Oh wow Stefan that alg is amazing! I very seriously had never thought to do a commutator like that for big cube centers! I'm hooked lol, I've had cases similar to the setup just the internal commutator does in your alg where I would do setup moves, where I obviously don't even need to. Wow, thanks so much, that alg rocks!

Chris


----------



## Johannes91 (Sep 14, 2006)

I tried going too fast yesterday, and wow, that works! I did around 10 solves, and only one was succesful. But I had a lot "good" DNF's. For example, I got a 2:11, but did wrong setup-moves when fixing the parity so it was off by 3 edges. And another solve, 2:18 with 3 mispermuted corners, was really good. My PB is 2:20 so those solves were really fast for me. After I get more used to going fast, I will get sub-2.

I haven't solved 4x4 BLD yet, but I know I can do it. Around 3 weeks ago I tried and memorized everything visually, including a 24-cycle of edges. The problem is that I still remember the cycle easily, so it disturbs me when I try to memorize other cycles... I'm more interested in 3x3 anyway, but I will solve 4x4 BLD at least once.


----------



## cmhardw (Sep 14, 2006)

> *I tried going too fast yesterday, and wow, that works! I did around 10 solves, and only one was succesful. But I had a lot "good" DNF's. For example, I got a 2:11, but did wrong setup-moves when fixing the parity so it was off by 3 edges. And another solve, 2:18 with 3 mispermuted corners, was really good. My PB is 2:20 so those solves were really fast for me. After I get more used to going fast, I will get sub-2.*



Hey Johannes, That's awesome! I'm glad the speedy stuff worked for you, I know different things work for different people. As for the close DNF's, that's exactly what to expect. Soon the close DNF's will become successful solves and the really bad DNF's will start becoming close DNF's as you get more used to going that fast. Keep at it, that's exactly how you can practice to get better solves for 3x3 BLD!



> *I haven't solved 4x4 BLD yet, but I know I can do it. Around 3 weeks ago I tried and memorized everything visually, including a 24-cycle of edges. The problem is that I still remember the cycle easily, so it disturbs me when I try to memorize other cycles... I'm more interested in 3x3 anyway, but I will solve 4x4 BLD at least once.*



That's exactly why I don't memorize the centers or edges visually anymore. You can still remember that cycle now. Now imagine memorizing that cube, and then maybe 30 minutes to an hour later being told to memorize another one. Then an hour after that being told to memorize a 5x5, then a couple hourse after that being told to memorize even another 5x5. That's how things will go for you in a competition for 4x4 and/or 5x5 BLD if you take both solves.

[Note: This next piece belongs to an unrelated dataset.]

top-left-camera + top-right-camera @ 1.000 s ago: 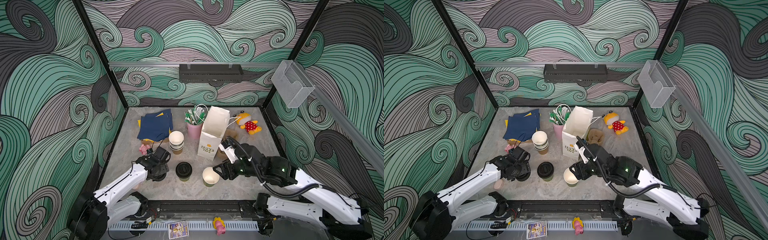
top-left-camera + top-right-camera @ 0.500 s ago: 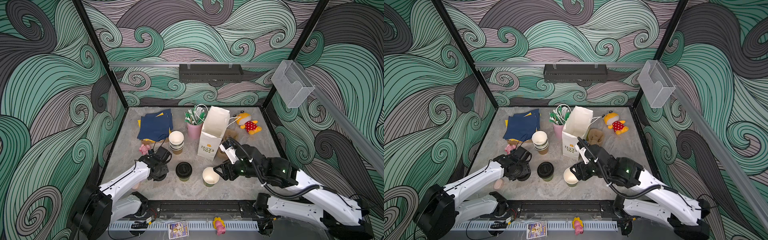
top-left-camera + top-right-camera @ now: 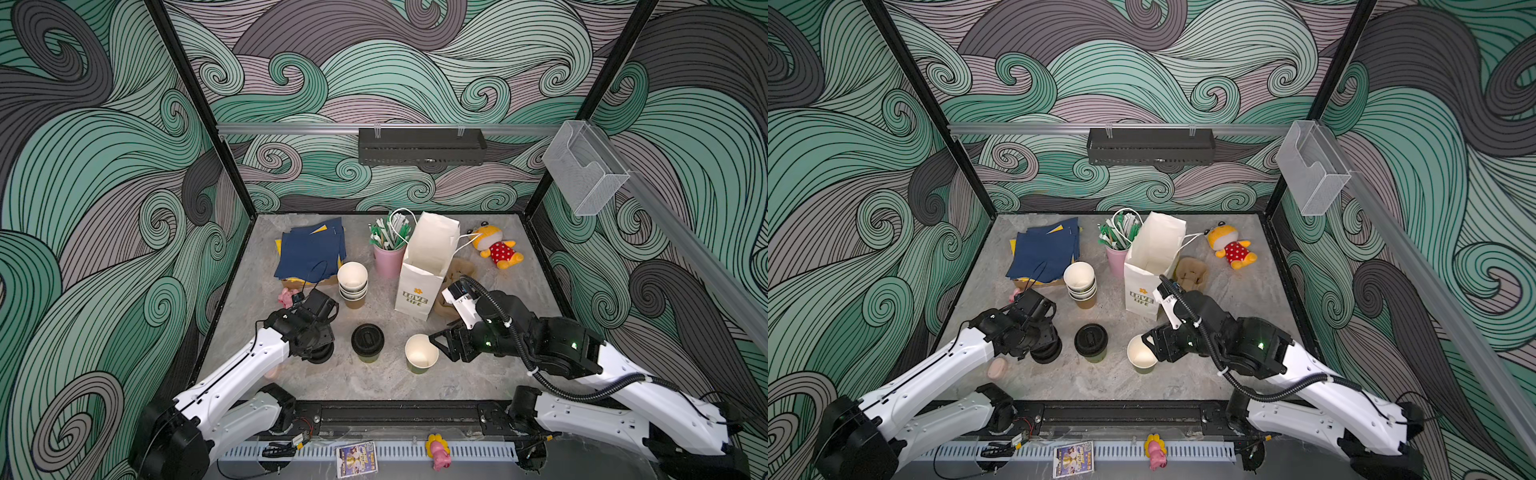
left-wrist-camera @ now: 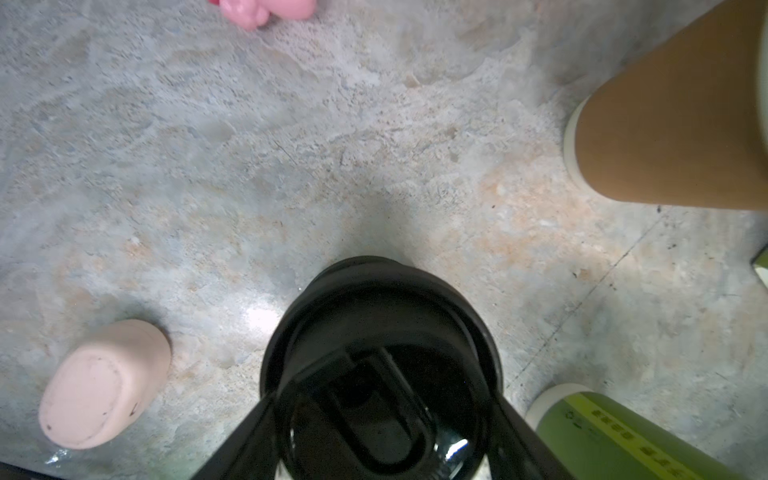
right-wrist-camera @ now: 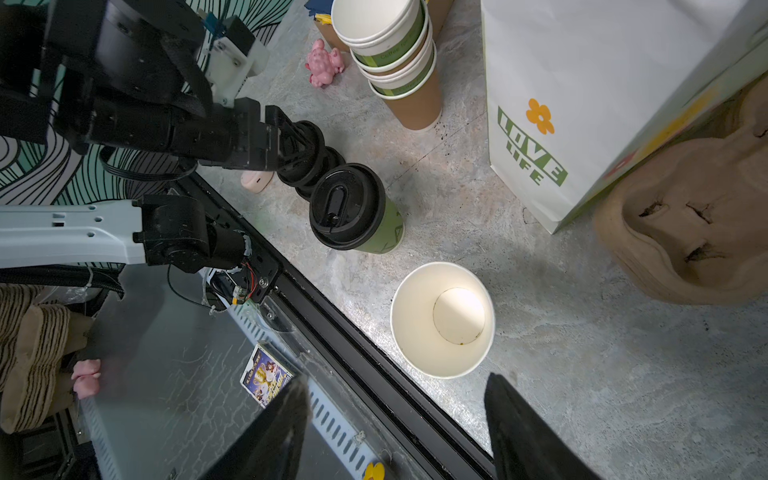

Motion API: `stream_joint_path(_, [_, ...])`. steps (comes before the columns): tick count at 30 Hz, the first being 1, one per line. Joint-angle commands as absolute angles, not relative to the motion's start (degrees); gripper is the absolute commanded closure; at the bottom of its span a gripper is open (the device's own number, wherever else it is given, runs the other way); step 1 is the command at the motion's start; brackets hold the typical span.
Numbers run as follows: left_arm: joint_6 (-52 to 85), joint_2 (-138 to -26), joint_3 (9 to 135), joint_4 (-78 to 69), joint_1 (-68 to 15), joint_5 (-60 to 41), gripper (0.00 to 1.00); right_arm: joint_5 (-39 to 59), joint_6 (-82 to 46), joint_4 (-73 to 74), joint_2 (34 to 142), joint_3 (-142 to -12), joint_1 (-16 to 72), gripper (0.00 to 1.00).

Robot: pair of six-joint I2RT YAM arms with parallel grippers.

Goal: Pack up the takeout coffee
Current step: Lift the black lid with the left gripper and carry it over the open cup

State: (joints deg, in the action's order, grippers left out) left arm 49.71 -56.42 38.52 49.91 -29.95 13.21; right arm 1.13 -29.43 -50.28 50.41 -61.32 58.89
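The grey stone-patterned bench (image 3: 374,386) carries everything. The biggest thing on it is the white paper bag (image 3: 428,266) with "LOVE LIFE" printed on it. It stands upright near the middle of the bench, and its mouth is open to above. Just beside it, on the right, lies a brown soft thing (image 3: 1192,272).

In front of the bag, apart from it, stand the two green cups, near each other but not touching. The lidded cup (image 3: 367,345) is the left one. Its long axis is vertical, the black lid sits on top, and the long recess in the lid runs roughly from front to back. The open cup (image 3: 421,355) is the right one. It is also upright, with the white mouth pointing up, and it has no lid.

My right fingers (image 5: 278,428) are spread wide and hold nothing. The open cup is just ahead of the tips, not between them.

Left of the lidded cup is the stack of black lids (image 3: 1045,353). My left fingers (image 4: 249,440) stand one on each side of the top one, close against its rim. Whether they press on it, I cannot tell.
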Motion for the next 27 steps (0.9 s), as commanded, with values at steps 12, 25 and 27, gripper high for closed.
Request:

Journeys are amazing for memorizing a lot of stuff, but never getting confused about what memorized information goes with which cube. When you do start focusing on the 4x4 again, I highly recommend learning about either journeys or roman rooms, or any sort of filing type system for your memorized information. That way you can do one solve, and if it is a DNF you can do another solve in relatively short time and not mix up any parts from the first solve.

Visual works very well for the 3x3, but can make memorizing multiple cubes in a row for the bigger cubes difficult, at least in my experience.

Chris


----------



## pjk (Sep 14, 2006)

Chris & Johannes,
Thanks for the tips, I'll be working at it. Chris, I was wondering, when you do a few 5x5 and 4x4 BLD solves, does it make it easier for you to solve the 3x3? Do the larger cubes act as a "warmup" like in non-BLD solving? Once I get get my 3x3 BLD down to around 2 min - 2:30, I'll start on the 4x4.
Pat


----------



## Johannes91 (Sep 15, 2006)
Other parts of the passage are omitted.